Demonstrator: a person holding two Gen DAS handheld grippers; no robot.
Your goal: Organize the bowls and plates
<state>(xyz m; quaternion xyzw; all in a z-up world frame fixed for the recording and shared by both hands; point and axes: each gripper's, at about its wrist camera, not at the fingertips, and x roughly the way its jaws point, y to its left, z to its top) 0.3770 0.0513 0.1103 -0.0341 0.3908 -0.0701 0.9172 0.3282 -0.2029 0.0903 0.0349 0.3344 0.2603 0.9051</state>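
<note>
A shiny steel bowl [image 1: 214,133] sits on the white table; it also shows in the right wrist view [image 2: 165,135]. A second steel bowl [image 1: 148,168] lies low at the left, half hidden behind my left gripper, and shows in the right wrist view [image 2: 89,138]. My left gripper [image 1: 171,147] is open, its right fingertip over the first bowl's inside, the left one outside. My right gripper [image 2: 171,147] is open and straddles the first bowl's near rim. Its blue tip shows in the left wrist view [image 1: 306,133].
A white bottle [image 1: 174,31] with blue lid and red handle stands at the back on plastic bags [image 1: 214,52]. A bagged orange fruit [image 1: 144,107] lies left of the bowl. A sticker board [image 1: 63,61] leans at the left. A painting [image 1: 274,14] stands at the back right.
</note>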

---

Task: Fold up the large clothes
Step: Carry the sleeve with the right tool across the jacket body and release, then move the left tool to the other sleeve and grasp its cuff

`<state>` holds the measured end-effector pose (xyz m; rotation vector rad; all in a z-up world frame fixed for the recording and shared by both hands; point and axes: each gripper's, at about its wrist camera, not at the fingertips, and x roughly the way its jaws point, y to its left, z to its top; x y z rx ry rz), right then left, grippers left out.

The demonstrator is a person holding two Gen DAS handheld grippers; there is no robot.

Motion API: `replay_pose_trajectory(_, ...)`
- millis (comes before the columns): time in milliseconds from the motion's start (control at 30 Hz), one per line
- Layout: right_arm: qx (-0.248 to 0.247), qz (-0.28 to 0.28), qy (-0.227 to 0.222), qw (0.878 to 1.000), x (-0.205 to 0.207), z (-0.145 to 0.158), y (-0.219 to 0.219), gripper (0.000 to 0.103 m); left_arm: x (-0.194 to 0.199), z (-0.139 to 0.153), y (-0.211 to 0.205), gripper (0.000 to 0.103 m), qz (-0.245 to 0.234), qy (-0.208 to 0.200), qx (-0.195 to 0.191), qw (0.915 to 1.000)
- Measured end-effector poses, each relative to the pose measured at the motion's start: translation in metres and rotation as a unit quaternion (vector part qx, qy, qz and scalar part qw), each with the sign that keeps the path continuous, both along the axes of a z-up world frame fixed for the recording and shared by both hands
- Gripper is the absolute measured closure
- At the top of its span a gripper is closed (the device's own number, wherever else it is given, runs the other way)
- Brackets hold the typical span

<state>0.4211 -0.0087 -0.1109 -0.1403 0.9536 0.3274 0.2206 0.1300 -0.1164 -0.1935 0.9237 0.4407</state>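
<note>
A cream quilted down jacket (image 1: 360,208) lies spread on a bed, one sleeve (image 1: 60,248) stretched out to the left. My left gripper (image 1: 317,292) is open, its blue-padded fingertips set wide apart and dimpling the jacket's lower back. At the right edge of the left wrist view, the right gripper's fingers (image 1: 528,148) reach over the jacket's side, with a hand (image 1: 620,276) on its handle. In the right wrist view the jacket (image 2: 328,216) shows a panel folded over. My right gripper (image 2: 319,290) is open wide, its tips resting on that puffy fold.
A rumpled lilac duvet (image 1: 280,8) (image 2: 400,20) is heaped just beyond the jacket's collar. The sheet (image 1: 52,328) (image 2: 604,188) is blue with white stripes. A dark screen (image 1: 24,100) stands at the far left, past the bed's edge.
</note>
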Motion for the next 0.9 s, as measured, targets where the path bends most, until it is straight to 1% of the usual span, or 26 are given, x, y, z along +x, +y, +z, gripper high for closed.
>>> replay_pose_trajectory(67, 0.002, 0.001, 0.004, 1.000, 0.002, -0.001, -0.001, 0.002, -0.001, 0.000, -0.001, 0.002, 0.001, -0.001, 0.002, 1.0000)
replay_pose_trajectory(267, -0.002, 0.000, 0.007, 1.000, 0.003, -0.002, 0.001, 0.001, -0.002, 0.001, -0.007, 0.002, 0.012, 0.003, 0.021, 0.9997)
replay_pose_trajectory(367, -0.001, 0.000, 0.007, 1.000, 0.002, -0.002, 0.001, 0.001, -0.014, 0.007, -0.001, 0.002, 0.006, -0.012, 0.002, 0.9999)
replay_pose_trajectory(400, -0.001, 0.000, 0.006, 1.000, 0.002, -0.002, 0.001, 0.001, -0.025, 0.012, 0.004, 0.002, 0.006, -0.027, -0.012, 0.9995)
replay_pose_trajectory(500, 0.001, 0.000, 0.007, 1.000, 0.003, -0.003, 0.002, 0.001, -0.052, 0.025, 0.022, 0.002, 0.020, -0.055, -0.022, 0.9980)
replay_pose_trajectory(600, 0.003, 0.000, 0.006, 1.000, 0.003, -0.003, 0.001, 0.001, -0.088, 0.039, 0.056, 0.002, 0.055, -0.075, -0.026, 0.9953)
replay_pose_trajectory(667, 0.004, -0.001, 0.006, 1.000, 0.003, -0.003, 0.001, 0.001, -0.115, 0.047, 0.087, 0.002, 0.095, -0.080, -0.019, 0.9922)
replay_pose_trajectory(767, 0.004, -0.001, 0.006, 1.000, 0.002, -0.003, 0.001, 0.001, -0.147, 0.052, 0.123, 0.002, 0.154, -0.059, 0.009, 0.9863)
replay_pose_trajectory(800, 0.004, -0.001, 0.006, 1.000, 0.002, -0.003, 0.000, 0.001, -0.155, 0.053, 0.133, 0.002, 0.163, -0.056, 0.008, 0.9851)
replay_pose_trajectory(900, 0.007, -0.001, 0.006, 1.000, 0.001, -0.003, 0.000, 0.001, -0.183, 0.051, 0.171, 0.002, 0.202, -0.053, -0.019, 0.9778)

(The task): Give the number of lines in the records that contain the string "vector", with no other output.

(Task response): 2